A seção 230 tem sido um saco de pancadas para democratas e republicanos há anos. No ano passado, Donald Trump, que argumentou que a lei permitia que executivos liberais de tecnologia censurassem ideias de direita, emitiu uma ordem executiva que visa limitar seu escopo. O presidente Biden revogou essa ordem em maio, mas também pediu a revogação da Seção 230. Tanto Trump quanto Biden são emblemáticos de um mal-entendido generalizado sobre a Seção 230 – a ideia de que é a regra que dá às empresas de tecnologia ampla margem de manobra para moderar as discussões online.
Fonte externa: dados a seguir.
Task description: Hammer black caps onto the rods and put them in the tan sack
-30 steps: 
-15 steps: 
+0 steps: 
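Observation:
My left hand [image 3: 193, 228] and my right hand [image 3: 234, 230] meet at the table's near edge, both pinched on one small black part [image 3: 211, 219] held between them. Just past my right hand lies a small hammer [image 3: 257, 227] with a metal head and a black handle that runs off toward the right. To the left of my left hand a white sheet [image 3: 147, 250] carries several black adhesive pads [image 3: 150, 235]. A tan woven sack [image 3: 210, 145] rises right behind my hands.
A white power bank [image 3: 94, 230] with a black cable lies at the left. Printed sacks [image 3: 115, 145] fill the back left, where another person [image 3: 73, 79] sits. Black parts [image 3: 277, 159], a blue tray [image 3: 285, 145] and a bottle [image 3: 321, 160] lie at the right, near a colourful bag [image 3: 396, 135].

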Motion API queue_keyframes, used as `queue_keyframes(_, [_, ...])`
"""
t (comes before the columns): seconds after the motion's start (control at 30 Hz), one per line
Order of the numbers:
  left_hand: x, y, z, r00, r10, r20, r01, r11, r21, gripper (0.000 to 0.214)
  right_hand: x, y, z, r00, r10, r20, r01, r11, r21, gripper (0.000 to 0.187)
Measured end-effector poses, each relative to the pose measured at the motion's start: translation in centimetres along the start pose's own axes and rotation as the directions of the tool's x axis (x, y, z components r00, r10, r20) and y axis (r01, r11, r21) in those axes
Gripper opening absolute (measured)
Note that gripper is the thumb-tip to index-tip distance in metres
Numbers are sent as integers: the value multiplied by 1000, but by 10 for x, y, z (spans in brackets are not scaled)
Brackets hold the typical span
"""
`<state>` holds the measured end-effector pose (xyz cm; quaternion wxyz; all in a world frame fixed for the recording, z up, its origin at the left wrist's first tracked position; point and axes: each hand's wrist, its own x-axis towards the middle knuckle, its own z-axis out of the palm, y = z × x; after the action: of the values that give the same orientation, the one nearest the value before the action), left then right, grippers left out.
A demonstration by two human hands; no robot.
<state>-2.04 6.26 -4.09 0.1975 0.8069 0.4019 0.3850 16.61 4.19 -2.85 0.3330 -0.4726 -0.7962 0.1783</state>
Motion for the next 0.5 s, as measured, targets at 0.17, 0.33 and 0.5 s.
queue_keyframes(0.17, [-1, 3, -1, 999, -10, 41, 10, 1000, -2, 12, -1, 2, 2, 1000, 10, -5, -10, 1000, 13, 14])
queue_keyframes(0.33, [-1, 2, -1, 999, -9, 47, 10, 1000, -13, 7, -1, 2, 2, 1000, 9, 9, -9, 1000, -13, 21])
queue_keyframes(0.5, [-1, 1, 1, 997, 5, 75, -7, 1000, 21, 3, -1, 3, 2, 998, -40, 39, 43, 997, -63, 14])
Na verdade, é a Primeira Emenda que concede esse direito às empresas de tecnologia. Como Daphne Keller, diretora do Programa de Regulamentação de Plataformas do Centro de Políticas Cibernéticas de Stanford, descreveu, há pelo menos seis maneiras diferentes que a Constituição limita o poder do Congresso de regular o discurso online.
Entre esses limites: O Congresso não pode exigir que as empresas proíbam a expressão protegida constitucionalmente – e por mais questionável que seja, na América, a desinformação sobre saúde é uma linguagem legal, e não é um crime para mim dizer a você onde enfiar sua seringa.
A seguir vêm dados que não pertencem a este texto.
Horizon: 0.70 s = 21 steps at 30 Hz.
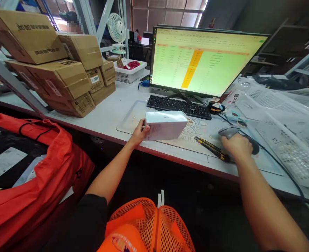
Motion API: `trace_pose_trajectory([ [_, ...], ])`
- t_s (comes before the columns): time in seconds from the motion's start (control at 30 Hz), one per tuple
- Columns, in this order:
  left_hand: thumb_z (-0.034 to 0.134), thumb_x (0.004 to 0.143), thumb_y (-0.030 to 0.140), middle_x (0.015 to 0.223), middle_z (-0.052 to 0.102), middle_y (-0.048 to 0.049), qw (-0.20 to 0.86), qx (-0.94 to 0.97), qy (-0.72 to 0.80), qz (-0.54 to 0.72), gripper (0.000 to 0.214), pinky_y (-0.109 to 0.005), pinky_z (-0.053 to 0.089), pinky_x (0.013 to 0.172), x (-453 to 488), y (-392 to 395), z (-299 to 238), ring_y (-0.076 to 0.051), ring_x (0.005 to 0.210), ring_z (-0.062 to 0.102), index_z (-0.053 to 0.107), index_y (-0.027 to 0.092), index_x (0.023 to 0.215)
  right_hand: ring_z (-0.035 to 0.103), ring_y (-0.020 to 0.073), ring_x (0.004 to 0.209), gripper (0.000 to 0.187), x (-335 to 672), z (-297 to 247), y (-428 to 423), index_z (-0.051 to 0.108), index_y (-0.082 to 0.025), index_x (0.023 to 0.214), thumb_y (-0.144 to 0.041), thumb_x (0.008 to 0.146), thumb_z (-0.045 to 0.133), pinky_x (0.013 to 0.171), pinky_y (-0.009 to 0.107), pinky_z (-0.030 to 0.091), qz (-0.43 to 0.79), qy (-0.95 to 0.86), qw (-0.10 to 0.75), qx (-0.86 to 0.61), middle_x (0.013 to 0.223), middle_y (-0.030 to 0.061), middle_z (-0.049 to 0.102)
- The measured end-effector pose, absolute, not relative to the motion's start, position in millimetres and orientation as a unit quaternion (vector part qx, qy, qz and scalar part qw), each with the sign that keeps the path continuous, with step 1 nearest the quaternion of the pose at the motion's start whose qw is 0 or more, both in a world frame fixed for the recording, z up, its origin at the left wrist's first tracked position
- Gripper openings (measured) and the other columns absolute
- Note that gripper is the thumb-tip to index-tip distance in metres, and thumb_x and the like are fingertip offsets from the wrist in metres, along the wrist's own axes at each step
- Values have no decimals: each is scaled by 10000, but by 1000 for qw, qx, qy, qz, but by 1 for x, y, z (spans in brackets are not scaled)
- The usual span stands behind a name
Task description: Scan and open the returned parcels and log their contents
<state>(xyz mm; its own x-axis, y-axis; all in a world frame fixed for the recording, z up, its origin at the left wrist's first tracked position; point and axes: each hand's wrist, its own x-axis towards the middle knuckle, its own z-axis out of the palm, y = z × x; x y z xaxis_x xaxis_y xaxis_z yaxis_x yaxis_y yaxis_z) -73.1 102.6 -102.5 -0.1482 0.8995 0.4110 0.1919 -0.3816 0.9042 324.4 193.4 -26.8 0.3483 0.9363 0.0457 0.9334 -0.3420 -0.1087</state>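
Observation:
A pale white box stands near the desk's front edge, its glossy top catching the light. My left hand grips its left end, the thumb on the near face. On the right, my right hand is closed around a grey handheld barcode scanner, whose head points left over the desk mat. Just left of that hand lie yellow-and-black utility knives. Behind the box sit a black keyboard and a lit monitor showing a spreadsheet.
Cardboard boxes are stacked at the left of the desk. A red bag with packages is at lower left. White plastic baskets crowd the right side. A white basket and a fan stand behind.

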Motion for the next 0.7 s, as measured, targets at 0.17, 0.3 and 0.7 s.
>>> trace_pose_trajectory([
  [0.17,358,874,908,1284,667,-135,319,573,449,607,857,-413,446,1075,-77,107,-106,-315,1266,577,606,175,1241,706,364,834,450,317,2,114,701,-205,996,-618,835,627,695,440,522,-50,-777,110,-618,864,165,736],
  [0.3,339,929,853,1315,665,-134,325,557,449,618,802,-415,431,1104,-77,107,-108,-305,1310,562,626,182,1262,728,257,824,388,275,-3,45,652,-234,1203,-292,819,651,684,352,547,-11,-933,153,-326,990,72,768],
  [0.7,512,935,734,1206,665,-102,181,430,399,789,539,-459,468,1083,-59,68,-67,-272,1214,601,670,243,1092,736,280,891,380,273,-23,92,658,-222,1180,-368,829,661,712,336,525,-32,-876,147,-459,1027,91,776],
])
Em um artigo acadêmico recente, Keller apresenta um caso convincente de que os precedentes da Primeira Emenda da Suprema Corte também impedem o Congresso de dizer às empresas de tecnologia para não amplificar determinado discurso por meio de algoritmos de recomendação como o que está por trás do Feed de notícias do Facebook. Tal lei constituiria um fardo para a fala, e o tribunal governou que os encargos sobre a fala recebem o mesmo escrutínio que as proibições sobre a fala. O Congresso pode até entrar em conflito com a Primeira Emenda apenas por simplesmente incentivar as empresas a manter certos padrões de discurso, Keller tem argumentou.
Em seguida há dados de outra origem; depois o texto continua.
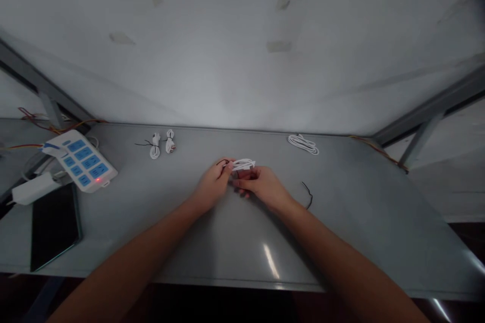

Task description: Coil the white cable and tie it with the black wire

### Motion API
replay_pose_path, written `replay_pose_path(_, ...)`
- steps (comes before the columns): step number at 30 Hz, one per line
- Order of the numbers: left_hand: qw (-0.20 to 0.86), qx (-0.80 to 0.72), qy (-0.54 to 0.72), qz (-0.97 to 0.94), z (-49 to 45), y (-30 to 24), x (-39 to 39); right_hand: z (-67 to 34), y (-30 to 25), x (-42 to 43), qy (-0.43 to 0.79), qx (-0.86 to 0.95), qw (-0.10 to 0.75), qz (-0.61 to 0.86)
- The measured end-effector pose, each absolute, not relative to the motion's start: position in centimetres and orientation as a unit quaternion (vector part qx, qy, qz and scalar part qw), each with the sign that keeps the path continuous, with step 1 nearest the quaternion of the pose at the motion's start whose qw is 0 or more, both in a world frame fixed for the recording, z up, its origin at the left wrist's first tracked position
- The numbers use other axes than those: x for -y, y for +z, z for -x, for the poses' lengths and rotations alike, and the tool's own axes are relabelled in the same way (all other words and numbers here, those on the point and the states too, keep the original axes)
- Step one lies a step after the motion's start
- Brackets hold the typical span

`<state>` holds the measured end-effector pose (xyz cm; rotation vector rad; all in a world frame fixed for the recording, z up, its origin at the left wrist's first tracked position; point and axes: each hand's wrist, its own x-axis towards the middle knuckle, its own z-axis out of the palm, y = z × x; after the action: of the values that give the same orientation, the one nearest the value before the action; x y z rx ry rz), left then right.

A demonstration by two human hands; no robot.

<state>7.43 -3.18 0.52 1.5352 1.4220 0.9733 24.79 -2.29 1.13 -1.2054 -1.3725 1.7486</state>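
Note:
A coiled white cable (243,164) is pinched in my left hand (215,181), above the middle of the grey table. A thin black twist tie (223,161) crosses the coil, with one end showing over my left fingers. My right hand (261,185) is closed at the near side of the coil, its thumb and fingers pinched together by a dark strand of the tie. The fingertips partly hide that strand. To the right, a loose black twist tie (308,196) lies on the table.
Two small tied white cables (155,146) (170,142) lie at the back left, and a coiled white cable (303,144) at the back right. A power strip (85,161), a white adapter (36,188) and a black tablet (55,226) occupy the left side. A white wall (227,75) rises behind.

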Motion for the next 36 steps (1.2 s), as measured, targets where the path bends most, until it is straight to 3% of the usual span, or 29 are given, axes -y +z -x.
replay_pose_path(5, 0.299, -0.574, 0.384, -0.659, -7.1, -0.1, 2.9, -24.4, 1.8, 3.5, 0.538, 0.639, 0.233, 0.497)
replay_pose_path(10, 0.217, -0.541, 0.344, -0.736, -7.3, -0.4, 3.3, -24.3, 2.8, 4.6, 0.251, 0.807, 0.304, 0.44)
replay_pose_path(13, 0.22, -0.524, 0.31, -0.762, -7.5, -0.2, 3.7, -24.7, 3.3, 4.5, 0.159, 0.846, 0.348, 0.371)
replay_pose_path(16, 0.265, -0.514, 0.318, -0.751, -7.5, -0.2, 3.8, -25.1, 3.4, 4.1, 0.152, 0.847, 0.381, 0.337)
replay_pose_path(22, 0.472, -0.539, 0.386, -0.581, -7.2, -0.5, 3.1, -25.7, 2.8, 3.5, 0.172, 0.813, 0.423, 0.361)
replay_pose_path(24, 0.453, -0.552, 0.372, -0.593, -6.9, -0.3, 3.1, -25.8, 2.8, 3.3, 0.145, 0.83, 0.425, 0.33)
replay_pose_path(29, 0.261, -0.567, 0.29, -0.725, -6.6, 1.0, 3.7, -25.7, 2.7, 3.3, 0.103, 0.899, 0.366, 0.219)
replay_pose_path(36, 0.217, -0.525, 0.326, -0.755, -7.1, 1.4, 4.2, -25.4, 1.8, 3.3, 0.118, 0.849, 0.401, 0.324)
Nem todos concordam que a Constituição é incompatível com os regulamentos de fala para empresas de tecnologia. Lawrence Lessig, um professor da Harvard Law School que foi trabalhando com Haugen, o denunciante do Facebook, me disse que algumas regras de conteúdo neutro para discurso online podem sobreviver ao escrutínio constitucional – por exemplo, uma regra que define um limite máximo para o número de vezes que uma postagem no Facebook pode ser compartilhada de novo.
De forma mais ampla, Lessig argumentou que os estudiosos do direito do mundo digital deveriam começar a pensar de forma mais criativa sobre as maneiras de domesticar a mídia social. “Nós meio que paramos de pensar muito cedo na evolução dessas tecnologias, e há muito mais coisas a serem feitas”, disse ele.
Na verdade, Kosseff, Lessig e Keller concordaram em uma ideia – que antes de aprovar apressadamente novas leis de discurso online, o Congresso deveria nomear uma espécie de comissão investigativa com o poder de obrigar os gigantes da tecnologia a fornecerem muito mais informações sobre como suas plataformas trabalhar. Os legisladores estariam muito mais bem equipados para decidir o que fazer com o discurso online se entendessem como ele funciona agora, argumentaram.
Mas é claro que uma comissão não é ideia de ninguém para compelir a política. “É meio insatisfatório”, disse Keller. Eu concordo – mas é melhor do que nos movermos ao acaso e tornar nossos problemas muito piores.